At the beginning of my thesis we studied the effects of GABAergic signals on dendritic excitability of layer V pyramidal cells. While hyperpolarization through activation of dendritic GABAA receptors lowered the threshold for dendritic sodium-calcium spikes, somatic hyperpolarization increased the threshold to initiate dendritic spikes. Blockade of low-voltage activated calcium channels abolished the excitatory effect of dendritic GABAA receptors. The results show that specific pattern of GABAergic pyramidal cell innervation can lead to distinct effects on neuronal function, highly dependent on the site of innervation and local intrinsic signaling mechanisms.

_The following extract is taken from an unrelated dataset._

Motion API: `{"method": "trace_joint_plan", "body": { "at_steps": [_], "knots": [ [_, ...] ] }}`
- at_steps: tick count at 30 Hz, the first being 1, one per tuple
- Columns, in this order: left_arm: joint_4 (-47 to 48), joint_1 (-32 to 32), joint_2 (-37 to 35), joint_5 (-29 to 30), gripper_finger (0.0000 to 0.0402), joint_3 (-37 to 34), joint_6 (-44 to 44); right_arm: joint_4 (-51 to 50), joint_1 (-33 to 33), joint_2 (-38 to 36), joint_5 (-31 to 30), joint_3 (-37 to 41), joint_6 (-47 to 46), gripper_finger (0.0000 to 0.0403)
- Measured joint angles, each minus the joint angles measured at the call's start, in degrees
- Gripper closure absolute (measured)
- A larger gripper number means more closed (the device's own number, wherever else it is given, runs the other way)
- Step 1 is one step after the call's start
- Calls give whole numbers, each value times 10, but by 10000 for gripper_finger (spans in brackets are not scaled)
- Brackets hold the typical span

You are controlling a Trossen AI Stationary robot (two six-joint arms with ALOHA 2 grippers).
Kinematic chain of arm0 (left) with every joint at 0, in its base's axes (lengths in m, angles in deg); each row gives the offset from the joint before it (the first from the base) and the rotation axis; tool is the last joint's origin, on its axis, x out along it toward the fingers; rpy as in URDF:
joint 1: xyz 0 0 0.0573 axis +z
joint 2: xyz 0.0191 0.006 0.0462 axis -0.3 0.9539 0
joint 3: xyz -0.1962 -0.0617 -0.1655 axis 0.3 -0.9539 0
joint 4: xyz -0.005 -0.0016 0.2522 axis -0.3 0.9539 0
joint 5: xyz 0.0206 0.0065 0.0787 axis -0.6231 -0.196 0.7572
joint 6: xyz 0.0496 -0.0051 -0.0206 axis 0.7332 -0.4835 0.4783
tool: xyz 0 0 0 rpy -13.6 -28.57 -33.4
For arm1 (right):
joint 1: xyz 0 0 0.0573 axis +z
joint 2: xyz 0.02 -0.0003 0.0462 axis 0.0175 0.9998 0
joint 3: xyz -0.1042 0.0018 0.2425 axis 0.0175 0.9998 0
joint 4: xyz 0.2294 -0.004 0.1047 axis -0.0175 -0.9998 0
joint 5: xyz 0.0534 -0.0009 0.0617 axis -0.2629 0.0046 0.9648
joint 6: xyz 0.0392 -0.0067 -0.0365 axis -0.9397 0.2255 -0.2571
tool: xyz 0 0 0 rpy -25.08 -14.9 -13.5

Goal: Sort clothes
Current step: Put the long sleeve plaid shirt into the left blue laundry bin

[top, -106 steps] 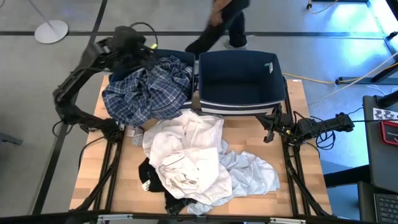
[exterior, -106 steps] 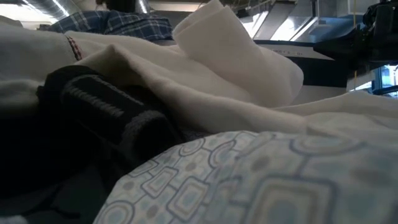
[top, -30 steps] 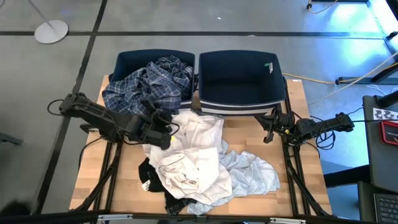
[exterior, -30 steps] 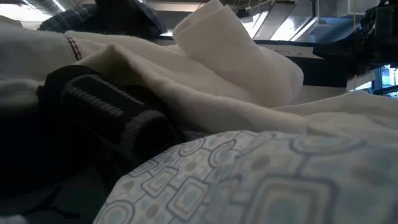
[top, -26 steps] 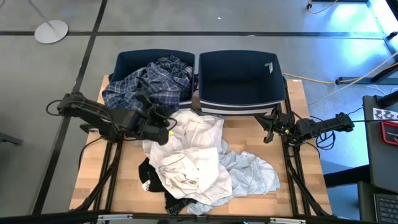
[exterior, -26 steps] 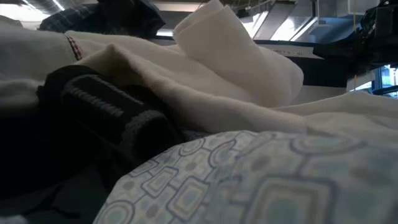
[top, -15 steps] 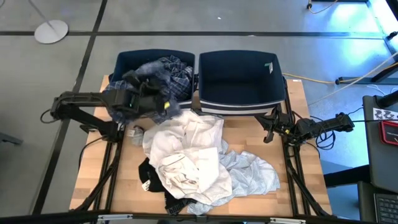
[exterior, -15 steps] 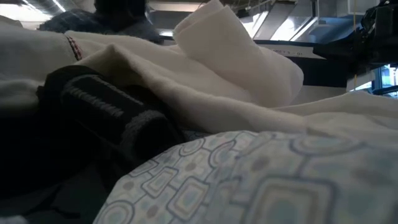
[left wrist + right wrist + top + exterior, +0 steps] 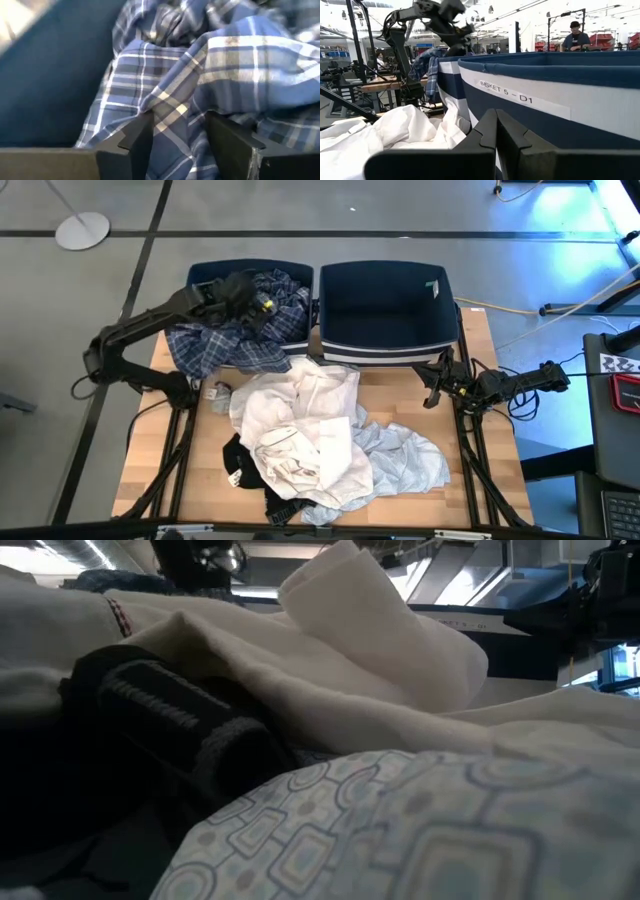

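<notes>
Looking down from the high view first: your left gripper [image 9: 262, 307] is over the left bin [image 9: 200, 276] at the far side of the table [image 9: 150, 450], right on top of the plaid shirt [image 9: 225, 345]. That shirt is half in the bin, half spilling over its near rim onto the wood. Right bin [image 9: 385, 305] sits just beside it w/ nothing showing inside. Rest of the clothes are piled mid-table: white shirt [image 9: 300, 420], pale blue printed one [image 9: 410, 460] to its right, black garment [image 9: 245, 465] poking out at the near left. Your right gripper [image 9: 432, 385] is parked at the right edge, near the right bin's near corner.

Low view: mostly fabric up close. White shirt [image 9: 380, 650] folds up in the middle, black & grey ribbed garment [image 9: 170, 720] on the left, pale blue print [image 9: 420, 830] nearest the cam. Left arm is just a dark shape far back, can't tell much.

Left wrist view: fingers [image 9: 137, 137] stand partly apart w/ a fold of plaid [image 9: 225, 65] bunched between them and touching. Can't tell if it's truly pinched or just lying there. Navy bin wall [image 9: 45, 85] alongside.

Right wrist view: right gripper [image 9: 496, 135] jaws are pressed together, nothing in them. White shirt [image 9: 400, 132] lies just ahead, labelled bin [image 9: 560, 95] fills the right side, left arm w/ plaid hanging farther off. A person [image 9: 576, 37] stands in the room beyond.
</notes>
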Motion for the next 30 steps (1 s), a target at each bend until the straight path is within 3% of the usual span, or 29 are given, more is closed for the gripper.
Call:
{"method": "trace_joint_plan", "body": {
  "at_steps": [6,17,22,30],
  "knots": [
    [-34,58,43,-94,229,-39,0,0,0,0,0,0,0,397],
    [-95,79,124,-121,229,-110,26,-2,0,0,0,0,0,397],
    [-66,63,91,-119,229,-77,34,-2,0,0,0,0,0,397],
    [-55,19,-44,-118,229,29,18,-3,0,0,1,0,-5,397]
  ]
}}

Measurements of this study were restricted to somatic whole-cell patch-clamp recordings and its spatial information had to be obtained indirectly. To overcome these limitations we developed a novel approach to record inhibitory postsynaptic potentials by voltage-sensitive dye imaging. Using an improved voltage-imaging technique, the origin and the spread of physiological GABAergic signals as small as 1 mV could be optically resolved from multiple sites in neuronal dendrites. Hence, recordings of specific dendritic GABAergic innervation patterns are able to be performed locally and the GABAergic impact on neuronal integration processes can be evaluated.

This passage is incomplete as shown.